Weil der alte Straßenbelag - entgegen der vorheriger Beprobung - schadstoffbelastet ist, muss er aufwändig entsorgt werden. Dadurch verzögern sich die Arbeiten bis Anfang Februar. 

Sanierung der Hohenheimer Straße

Seit November wird der Fahrbahnbelag im unteren Teil der Hohenheimer Straße saniert. Kurz vor dem eigentlichen Fertigstellungstermin kommt es jetzt aber zu Verzögerungen. Stark schadstoffbelastetes Material muss zwingend auf dem Baufeld zwischengelagert, beprobt und anschließend aufwendig entsorgt werden, bevor weitere Bautätigkeiten auf dem Baufeld fortgesetzt werden können. Die Sanierung kann daher erst Anfang Februar abgeschlossen werden.

Bis dahin muss auch die Sperrung der Hohenheimer Straße aufrechterhalten bleiben. Eine Umleitungsstrecke zur Umgehung ist ausgeschildert. Der Kreuzungsbereich Parkstraße/Zollbergsteige/Brückenstraße wird aber während der Winterpause der Asphaltwerke vom 23. Dezember bis zum 16. Januar geöffnet. Anwohnenden in der Hohenheimer Straße wird solange die Zufahrt zu ihren Grundstücken von oben aus Richtung Zollbergstraße/Champagner Straße/Hohe Straße ermöglicht.

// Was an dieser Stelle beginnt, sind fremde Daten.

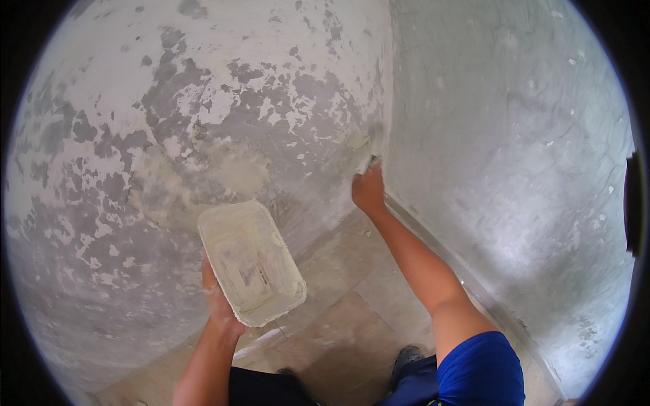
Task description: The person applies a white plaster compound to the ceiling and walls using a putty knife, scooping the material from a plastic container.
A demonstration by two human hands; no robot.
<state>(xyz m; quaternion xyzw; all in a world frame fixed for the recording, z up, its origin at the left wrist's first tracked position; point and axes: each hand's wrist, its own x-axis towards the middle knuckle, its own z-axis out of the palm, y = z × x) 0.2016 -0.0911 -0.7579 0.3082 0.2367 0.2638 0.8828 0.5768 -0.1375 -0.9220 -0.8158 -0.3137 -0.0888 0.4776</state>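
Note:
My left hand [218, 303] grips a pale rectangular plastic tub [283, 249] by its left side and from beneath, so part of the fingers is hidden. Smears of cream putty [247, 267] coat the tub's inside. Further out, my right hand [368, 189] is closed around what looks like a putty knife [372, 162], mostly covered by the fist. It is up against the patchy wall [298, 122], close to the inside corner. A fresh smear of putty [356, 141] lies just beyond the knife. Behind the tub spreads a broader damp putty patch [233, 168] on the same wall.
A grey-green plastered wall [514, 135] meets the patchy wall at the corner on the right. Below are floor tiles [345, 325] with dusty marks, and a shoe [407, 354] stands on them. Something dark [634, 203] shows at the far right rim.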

Die Bushaltestellen Pfeifferklinge und Pliensaufriedhof werden bis zur Fertigstellung nicht angefahren. Zu Fuß kann die Hohenheimer Straße durchgehend genutzt werden, der Gehweg ist nicht betroffen.

Mit teerhaltigen Schadstoffen im Straßenbelag war bei der Baustellenplanung nicht zu rechnen, zumal ein Geologe im Vorfeld den Boden beprobt hatte. Der als gefährlicher Abfall eingestufte Boden muss mit Hilfe eines aufwendigen Nachweisverfahrens entsorgt werden. Da anschließend die Asphaltwerke, die das für den neuen Fahrbahnbelag notwendige Material bereitstellen, bis Ende Januar geschlossen sind, zögert sich die Fertigstellung der Baustelle bis Anfang Februar hinaus.